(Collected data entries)
※ ※ ※

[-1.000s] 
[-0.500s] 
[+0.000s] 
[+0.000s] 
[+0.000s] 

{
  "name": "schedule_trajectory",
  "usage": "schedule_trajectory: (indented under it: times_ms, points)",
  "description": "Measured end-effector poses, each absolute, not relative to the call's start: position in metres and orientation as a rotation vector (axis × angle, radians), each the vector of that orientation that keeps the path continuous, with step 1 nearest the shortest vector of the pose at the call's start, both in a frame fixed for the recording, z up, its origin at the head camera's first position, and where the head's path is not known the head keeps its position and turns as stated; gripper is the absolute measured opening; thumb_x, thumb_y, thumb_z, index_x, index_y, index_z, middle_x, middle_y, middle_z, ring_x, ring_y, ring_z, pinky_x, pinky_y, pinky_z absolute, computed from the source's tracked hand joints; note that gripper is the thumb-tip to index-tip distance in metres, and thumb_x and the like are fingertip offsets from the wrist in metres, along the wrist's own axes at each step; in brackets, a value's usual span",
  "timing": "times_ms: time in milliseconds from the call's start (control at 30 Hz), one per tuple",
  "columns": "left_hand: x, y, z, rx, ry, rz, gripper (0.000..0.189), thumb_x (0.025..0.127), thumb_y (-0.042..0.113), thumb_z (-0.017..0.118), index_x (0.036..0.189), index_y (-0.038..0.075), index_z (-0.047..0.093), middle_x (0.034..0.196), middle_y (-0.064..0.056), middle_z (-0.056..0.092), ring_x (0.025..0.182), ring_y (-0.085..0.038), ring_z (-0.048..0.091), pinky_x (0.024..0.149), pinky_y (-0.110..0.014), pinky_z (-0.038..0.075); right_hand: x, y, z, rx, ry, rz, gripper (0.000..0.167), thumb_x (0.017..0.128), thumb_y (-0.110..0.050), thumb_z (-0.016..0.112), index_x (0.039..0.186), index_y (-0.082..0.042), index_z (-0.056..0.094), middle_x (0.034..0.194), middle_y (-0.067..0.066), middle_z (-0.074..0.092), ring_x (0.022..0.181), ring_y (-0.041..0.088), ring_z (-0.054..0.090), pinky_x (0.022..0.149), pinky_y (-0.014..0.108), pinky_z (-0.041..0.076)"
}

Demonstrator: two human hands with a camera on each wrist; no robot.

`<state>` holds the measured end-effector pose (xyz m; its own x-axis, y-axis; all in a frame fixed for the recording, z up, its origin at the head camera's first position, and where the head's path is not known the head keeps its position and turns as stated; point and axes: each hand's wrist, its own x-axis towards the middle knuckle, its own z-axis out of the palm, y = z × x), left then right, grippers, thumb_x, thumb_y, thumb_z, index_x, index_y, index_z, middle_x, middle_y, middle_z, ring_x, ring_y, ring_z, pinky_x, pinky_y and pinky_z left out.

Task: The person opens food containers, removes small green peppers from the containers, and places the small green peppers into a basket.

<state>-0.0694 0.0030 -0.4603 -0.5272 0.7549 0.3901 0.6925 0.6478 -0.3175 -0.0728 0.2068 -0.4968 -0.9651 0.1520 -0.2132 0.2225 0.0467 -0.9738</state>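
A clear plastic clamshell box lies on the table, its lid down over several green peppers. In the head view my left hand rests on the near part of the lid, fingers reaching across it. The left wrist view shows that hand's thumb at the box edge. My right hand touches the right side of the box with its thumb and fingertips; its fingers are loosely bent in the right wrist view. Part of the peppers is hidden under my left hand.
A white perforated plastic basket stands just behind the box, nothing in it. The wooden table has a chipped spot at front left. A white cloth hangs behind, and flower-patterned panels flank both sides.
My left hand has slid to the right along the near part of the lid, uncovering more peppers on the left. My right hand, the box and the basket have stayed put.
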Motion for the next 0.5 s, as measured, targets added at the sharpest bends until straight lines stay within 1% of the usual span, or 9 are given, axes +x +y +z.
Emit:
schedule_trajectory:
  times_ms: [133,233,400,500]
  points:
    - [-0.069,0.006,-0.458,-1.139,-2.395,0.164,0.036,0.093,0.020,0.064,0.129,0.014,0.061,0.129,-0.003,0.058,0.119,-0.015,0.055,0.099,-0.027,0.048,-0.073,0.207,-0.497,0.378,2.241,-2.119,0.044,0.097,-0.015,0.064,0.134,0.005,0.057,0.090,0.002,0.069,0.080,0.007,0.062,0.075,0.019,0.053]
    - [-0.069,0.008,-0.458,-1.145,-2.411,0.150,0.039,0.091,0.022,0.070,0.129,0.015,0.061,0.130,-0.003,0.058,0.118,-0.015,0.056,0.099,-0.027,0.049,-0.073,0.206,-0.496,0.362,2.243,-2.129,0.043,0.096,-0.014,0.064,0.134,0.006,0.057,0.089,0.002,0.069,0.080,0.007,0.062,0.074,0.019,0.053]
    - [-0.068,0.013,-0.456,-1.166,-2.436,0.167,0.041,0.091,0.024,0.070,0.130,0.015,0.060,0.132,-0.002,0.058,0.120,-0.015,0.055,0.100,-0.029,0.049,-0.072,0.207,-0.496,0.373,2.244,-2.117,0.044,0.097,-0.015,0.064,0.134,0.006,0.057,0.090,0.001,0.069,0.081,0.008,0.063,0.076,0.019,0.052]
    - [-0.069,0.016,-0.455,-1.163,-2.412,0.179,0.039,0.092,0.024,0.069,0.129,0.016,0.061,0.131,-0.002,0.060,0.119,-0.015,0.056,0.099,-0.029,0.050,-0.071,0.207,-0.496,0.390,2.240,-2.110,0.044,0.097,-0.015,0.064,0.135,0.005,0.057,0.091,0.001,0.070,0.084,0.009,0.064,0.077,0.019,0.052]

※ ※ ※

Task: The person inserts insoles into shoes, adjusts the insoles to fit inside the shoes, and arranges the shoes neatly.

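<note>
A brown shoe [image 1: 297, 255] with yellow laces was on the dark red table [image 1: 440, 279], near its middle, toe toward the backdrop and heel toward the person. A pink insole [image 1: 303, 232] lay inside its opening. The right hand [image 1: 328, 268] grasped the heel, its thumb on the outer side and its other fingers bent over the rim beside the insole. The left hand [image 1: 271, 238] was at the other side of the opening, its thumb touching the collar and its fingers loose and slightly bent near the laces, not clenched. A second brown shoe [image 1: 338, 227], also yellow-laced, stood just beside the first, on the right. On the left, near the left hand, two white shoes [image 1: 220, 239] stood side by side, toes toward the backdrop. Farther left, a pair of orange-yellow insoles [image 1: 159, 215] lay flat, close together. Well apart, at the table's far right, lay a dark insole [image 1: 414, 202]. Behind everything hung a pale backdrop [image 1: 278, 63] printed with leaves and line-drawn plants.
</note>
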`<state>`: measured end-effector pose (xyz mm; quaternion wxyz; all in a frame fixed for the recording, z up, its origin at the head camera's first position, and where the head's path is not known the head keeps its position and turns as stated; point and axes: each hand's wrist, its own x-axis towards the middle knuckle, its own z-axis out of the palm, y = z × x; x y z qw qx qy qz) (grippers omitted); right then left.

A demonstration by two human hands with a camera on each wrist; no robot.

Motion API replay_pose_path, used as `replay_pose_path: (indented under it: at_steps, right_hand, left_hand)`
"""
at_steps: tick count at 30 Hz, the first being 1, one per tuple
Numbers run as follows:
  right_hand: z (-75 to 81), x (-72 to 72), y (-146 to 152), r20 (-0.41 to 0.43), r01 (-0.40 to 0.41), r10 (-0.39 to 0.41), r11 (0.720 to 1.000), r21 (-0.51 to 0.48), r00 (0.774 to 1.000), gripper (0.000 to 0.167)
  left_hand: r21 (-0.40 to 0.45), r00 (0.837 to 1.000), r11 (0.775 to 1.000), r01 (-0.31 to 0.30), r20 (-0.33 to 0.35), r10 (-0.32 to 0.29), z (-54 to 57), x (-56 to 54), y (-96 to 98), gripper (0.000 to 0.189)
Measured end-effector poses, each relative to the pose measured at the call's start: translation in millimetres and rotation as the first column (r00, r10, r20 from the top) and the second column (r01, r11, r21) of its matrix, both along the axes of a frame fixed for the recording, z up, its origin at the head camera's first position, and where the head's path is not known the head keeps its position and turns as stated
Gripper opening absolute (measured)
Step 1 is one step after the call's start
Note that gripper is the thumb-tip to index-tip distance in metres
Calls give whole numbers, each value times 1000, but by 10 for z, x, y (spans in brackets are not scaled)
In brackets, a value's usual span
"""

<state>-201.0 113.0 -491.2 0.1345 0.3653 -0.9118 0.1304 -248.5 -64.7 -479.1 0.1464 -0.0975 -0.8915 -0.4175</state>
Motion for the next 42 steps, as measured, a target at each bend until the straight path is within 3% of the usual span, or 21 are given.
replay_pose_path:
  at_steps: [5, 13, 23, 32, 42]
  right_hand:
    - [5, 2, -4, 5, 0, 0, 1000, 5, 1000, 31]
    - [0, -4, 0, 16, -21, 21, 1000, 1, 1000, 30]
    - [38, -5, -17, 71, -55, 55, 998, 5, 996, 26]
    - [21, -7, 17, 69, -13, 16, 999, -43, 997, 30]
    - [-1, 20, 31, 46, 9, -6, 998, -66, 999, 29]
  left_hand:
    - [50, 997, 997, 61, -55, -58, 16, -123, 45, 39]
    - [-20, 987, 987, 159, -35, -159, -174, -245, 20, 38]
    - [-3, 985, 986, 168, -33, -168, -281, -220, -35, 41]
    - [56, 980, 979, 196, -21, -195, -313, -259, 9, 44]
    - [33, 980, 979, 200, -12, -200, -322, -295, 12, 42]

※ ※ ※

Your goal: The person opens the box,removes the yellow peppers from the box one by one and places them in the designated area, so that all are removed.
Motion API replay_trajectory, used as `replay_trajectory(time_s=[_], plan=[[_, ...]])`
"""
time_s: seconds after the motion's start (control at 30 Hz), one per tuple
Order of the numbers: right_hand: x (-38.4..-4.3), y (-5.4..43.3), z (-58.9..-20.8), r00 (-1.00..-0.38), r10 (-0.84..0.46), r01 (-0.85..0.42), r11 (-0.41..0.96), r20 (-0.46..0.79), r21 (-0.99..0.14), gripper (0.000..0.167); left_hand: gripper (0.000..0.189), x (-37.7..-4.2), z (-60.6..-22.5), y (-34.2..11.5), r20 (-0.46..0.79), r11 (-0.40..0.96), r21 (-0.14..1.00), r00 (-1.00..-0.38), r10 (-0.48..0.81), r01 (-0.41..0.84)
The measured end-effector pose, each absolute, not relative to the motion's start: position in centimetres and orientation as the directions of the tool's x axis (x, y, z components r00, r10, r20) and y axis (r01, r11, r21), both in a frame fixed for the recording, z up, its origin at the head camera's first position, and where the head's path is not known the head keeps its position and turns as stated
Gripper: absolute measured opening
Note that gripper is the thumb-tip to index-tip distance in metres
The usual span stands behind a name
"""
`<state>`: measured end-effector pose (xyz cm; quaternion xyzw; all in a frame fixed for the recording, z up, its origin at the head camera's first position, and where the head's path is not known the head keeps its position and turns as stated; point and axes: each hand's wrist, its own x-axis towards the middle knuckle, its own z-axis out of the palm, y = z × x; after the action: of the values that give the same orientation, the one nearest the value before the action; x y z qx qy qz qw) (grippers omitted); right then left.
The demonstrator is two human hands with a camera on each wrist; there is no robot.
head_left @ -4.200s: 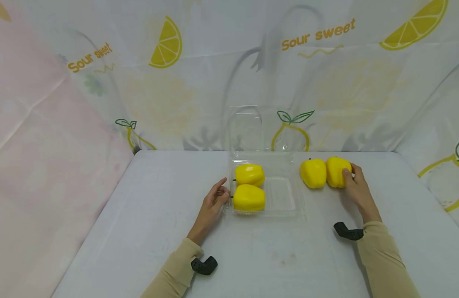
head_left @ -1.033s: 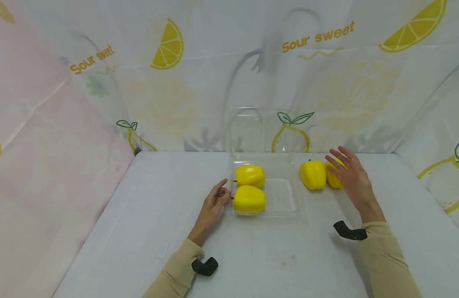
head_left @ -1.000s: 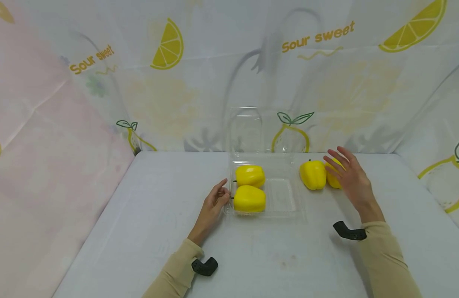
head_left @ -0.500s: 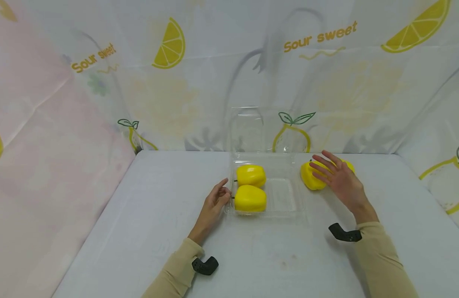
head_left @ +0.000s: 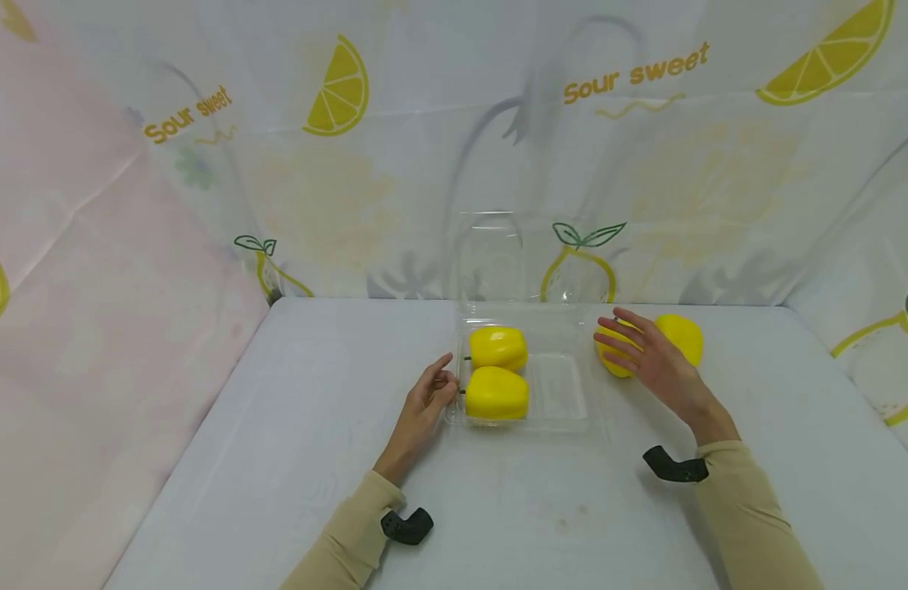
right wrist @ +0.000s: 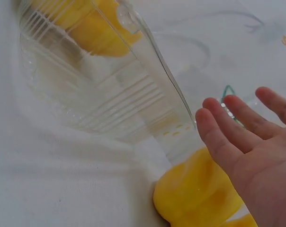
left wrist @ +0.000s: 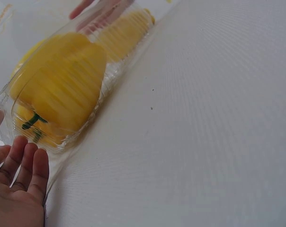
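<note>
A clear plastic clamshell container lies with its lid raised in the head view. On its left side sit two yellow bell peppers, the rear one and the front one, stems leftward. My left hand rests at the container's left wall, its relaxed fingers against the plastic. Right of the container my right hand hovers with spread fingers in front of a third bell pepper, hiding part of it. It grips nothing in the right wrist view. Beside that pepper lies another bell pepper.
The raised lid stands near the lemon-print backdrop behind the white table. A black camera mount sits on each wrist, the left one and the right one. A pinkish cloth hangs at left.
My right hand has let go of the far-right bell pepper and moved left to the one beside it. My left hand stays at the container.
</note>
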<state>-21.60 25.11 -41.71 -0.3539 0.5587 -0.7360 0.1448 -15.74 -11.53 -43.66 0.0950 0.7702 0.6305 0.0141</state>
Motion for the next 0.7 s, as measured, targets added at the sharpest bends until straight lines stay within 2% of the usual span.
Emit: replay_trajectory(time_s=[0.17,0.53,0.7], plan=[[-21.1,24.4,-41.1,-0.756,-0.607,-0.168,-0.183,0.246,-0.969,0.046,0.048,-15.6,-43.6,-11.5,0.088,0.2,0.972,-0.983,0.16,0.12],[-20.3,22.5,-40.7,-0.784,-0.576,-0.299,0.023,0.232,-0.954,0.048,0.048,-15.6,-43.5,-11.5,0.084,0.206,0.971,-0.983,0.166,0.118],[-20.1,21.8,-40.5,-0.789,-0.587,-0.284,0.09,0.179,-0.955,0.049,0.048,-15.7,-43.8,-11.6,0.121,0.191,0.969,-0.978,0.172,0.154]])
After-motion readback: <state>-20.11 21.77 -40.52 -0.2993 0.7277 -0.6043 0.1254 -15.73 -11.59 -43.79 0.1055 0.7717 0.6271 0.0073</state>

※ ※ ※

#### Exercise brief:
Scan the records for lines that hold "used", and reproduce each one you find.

#### Result of the task:
Motion API replay_pose_path, used as `replay_pose_path: (indented under it: at_steps, right_hand, left_hand)`
Motion API replay_trajectory, used as `replay_trajectory(time_s=[_], plan=[[_, ...]])`

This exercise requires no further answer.